И тут началось. Кто в крик, кто в визг, кто бежать, кто за револьверы похватался. Словом, столпотворение почище, чем было в тот день, когда рухнула Вавилонская башня. Найти в таком кого-то нечего и пытаться. Но повопили и успокоились, позвали шерифа разбираться. А я пока оглядываюсь, все пытаюсь Тома найти, хоть и понимаю, что без толку уже. Пришел шериф, постоял, зубом поцыкал, в затылке почесал, поворачивается к этому, в шляпе, и интересуется, какого черта стрельбу устроили. Тот ему что-то про ордер, про арест, про сбежавшего из Нью-Орлеанской тюрьмы заключенного. Явно про нашего Луизиану Тома. Шериф слушает, кивает, а сам на тело в пыли смотрит. А тело там, я вам скажу, мать родная не признает. Потому что лица у того тела нету. Ясно только, что волосы черные (там, где на них нет крови и мозгов), и что покойник при жизни был высоким и худым. А больше и ничего.
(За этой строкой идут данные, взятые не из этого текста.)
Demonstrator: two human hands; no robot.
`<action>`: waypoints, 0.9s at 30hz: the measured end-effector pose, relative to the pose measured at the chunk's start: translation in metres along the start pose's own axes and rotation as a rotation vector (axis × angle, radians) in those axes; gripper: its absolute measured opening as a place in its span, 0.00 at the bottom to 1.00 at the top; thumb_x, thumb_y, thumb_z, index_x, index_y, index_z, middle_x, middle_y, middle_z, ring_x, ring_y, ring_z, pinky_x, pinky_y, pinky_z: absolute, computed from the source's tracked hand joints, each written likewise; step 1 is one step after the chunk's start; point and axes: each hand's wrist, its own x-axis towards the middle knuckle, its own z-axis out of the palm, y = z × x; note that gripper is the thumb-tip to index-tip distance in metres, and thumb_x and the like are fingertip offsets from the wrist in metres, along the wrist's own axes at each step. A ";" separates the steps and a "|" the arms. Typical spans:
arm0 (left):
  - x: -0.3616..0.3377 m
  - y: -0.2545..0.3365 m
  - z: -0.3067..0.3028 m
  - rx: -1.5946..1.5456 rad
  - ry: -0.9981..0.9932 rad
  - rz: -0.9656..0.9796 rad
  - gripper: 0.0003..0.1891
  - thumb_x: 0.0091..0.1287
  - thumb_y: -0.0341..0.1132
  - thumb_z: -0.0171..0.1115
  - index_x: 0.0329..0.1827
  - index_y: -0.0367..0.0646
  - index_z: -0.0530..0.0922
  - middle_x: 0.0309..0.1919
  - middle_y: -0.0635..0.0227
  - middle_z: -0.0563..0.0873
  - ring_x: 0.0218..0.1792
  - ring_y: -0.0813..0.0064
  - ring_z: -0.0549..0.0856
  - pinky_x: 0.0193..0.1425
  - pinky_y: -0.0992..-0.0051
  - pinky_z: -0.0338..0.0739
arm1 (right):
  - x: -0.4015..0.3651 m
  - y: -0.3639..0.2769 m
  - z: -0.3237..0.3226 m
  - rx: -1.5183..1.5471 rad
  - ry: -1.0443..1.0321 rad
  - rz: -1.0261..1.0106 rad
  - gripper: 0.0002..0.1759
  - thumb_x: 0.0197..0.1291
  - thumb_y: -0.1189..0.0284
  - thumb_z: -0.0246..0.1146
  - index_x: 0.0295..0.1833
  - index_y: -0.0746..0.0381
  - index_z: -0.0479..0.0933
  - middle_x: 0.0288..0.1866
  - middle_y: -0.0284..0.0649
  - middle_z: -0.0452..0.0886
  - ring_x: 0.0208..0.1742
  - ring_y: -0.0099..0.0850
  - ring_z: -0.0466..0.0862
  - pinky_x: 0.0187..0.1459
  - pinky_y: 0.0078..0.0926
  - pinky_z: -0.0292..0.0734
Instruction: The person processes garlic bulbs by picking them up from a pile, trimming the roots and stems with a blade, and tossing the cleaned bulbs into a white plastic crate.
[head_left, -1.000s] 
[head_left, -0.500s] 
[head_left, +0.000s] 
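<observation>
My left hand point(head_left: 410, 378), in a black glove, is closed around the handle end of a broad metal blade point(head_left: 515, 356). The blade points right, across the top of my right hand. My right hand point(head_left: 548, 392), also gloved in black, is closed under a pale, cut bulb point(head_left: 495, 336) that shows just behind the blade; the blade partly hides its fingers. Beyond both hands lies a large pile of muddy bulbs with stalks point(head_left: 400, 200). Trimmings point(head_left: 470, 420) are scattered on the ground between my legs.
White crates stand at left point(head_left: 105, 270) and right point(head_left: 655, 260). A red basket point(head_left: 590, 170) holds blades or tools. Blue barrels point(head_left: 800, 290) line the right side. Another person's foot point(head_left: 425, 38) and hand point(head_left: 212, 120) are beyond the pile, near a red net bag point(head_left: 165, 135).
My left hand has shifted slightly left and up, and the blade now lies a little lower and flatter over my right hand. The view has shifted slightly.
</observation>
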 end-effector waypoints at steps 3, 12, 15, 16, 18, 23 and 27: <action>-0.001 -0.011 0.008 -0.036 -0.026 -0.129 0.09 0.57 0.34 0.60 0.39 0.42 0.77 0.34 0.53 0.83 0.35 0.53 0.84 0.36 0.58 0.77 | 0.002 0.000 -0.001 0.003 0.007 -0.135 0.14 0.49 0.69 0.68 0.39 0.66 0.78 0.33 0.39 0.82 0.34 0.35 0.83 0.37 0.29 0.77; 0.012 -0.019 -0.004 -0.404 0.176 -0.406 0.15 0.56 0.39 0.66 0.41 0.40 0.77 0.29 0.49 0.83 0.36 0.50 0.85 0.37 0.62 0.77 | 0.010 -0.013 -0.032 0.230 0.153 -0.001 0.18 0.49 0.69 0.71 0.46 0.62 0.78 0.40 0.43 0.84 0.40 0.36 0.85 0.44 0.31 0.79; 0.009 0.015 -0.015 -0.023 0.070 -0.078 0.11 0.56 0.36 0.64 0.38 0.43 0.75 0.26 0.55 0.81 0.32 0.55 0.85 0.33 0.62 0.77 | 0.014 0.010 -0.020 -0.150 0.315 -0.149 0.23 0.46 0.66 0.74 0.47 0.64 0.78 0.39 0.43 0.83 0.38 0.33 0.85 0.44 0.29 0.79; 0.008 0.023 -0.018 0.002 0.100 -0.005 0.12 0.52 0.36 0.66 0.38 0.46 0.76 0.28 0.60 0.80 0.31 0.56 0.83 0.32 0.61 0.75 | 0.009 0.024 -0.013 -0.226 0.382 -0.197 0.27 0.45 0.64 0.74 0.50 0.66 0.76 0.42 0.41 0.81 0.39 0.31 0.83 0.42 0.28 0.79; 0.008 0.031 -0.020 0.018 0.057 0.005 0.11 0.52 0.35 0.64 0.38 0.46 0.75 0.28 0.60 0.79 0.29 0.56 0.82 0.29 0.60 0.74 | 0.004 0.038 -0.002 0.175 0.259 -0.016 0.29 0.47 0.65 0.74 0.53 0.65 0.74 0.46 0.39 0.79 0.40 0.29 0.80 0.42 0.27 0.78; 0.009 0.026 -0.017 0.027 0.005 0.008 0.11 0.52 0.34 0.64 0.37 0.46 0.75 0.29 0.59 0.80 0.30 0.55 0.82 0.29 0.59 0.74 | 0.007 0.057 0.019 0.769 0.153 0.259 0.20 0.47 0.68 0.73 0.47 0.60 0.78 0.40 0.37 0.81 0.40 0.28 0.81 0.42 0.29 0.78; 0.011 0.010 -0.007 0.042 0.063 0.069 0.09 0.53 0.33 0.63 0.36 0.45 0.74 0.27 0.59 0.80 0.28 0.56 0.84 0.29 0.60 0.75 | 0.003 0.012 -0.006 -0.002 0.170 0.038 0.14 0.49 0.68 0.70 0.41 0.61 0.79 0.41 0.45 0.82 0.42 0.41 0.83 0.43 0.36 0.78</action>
Что сказать — хороший выстрел.
— Это, получается, Том Риддл? — спрашивает шериф.
— А черт его знает, — неуверенно тянет парень в шляпе.
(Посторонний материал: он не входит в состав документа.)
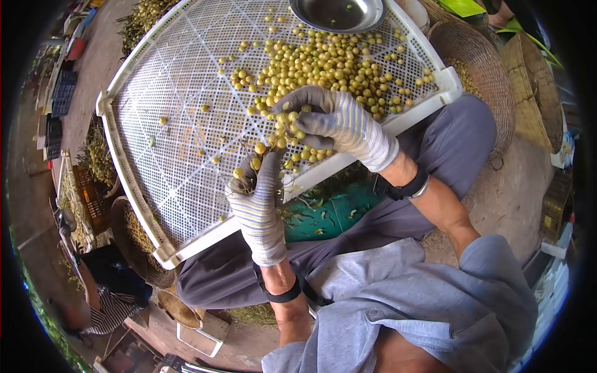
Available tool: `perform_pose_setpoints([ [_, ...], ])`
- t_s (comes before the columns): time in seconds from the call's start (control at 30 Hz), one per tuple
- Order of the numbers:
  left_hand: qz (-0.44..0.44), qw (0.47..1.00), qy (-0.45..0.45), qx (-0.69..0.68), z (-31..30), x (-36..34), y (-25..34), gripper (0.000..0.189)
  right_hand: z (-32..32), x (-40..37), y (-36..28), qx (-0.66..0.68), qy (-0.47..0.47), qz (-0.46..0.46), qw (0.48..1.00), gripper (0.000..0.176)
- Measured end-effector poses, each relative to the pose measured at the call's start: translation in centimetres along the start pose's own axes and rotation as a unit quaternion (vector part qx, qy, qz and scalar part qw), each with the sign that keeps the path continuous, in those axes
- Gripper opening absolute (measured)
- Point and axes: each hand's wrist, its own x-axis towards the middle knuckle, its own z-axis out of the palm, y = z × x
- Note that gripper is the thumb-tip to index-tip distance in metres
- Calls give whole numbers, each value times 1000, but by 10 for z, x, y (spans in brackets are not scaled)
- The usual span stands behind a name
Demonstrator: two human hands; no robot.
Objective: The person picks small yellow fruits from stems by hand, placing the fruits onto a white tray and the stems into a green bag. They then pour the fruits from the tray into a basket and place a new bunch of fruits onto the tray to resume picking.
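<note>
Both hands wear striped, grey-palmed gloves above the front edge of a white perforated tray. My left hand is closed around thin stems with a few yellow-green fruits on them. Just up and to the right, my right hand has its fingers curled over a cluster of fruits beside the left fingertips. Many loose round fruits lie on the tray behind the hands. A metal bowl stands at the tray's far side with a small green piece inside.
Under the tray's front edge is a green surface with scattered stems. Woven baskets stand at the right and left. Bunches of fruit lie left of the tray. Another person in a striped top is at the lower left.
</note>
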Motion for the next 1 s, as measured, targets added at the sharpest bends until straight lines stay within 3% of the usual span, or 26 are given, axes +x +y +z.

Тут я уже поближе протолкался.
— Он это, — говорю. — Как пить дать, он. Я его хорошо знаю, то есть знал. На ранчо он с нами работал.
— Вот как? — качает головой шериф и поворачивается к парню в шляпе. — Ну так забирай своего Риддла и катись отсюда, нечего ярмарку людям портить.
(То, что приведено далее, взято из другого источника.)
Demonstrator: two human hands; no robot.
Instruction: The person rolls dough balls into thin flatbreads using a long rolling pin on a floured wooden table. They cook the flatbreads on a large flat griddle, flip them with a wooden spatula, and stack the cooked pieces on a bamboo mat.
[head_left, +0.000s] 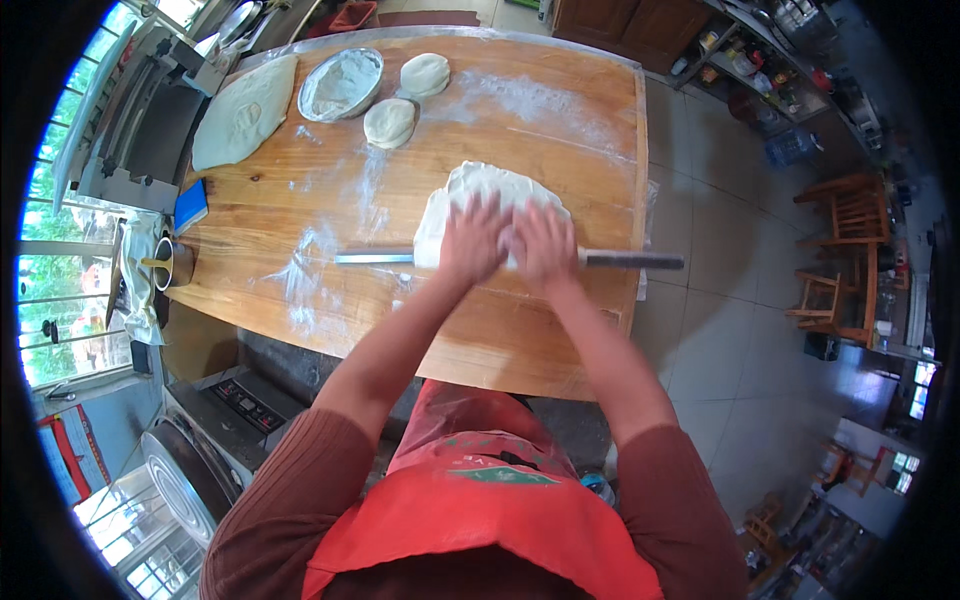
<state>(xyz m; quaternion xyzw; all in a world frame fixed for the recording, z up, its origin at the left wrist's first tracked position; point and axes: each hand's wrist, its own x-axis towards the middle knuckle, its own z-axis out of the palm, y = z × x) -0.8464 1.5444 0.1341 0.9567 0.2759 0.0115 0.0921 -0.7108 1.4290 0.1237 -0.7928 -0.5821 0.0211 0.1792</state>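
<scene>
A flattened sheet of dough lies on the wooden worktop in front of me. A long metal rod, like a rolling pin, runs crosswise at the dough's near edge. Both its ends stick out, while its middle is hidden by dough and hands. My left hand rests palm down on the dough over the rod, fingers spread and blurred. Close beside it, my right hand presses down in the same way, its thumb side near the left hand. Whether the dough wraps fully around the rod, I cannot tell.
Two round dough pieces and a metal bowl of flour stand at the back. A larger dough sheet lies far left, near a metal machine. A blue box and a cup line the left edge.
</scene>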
— Как же я за него теперь награду получу, — злится парень в шляпе. — У него же не лицо, а бифштекс.
— Не мои проблемы, — отвечает шериф. — Забирай, говорю, и чтобы к вечеру тебя тут не было.
Понятное дело, недоволен, что сначала его не спросили, а начали на его территории охоту устраивать. Но я стою себе и молчу. Все, что надо, уже сказал. А остальное — не мое дело. Ну, парню в шляпе ничего не остается, как убраться, не поднимая шума. Толпа совсем успокаивается, я возвращаюсь обратно допивать свое пиво. Все довольны. Кроме парня в шляпе. В зале все так же душно, дымно и пьяно. Только парня в шляпе уже за стойкой нет. Нет и Сэма Снейка. Парни решат наверняка, что он воспользовался оказией и сбежал. Только я знаю, что там на улице рухнул от выстрела в лицо совсем не Луизиана Том, а Сэм Снейк, тоже, как и Том, высокий и черноволосый. Знаю и никому никогда не расскажу. Потому что теперь у меня перед Луизианой Томом должок — пять лет назад Десятка Том до нитки обчистил моего отца и свел его в могилу.
Луизиану Тома после этой истории я больше не встречал, да и не пытался. Только иногда напеваю: «Есть дом один в Нью-Орлеане — в том доме солнце встает. Он многим несчастным гибель принес и — Бог мой! — мне принесет». Привязчивый оказался мотивчик.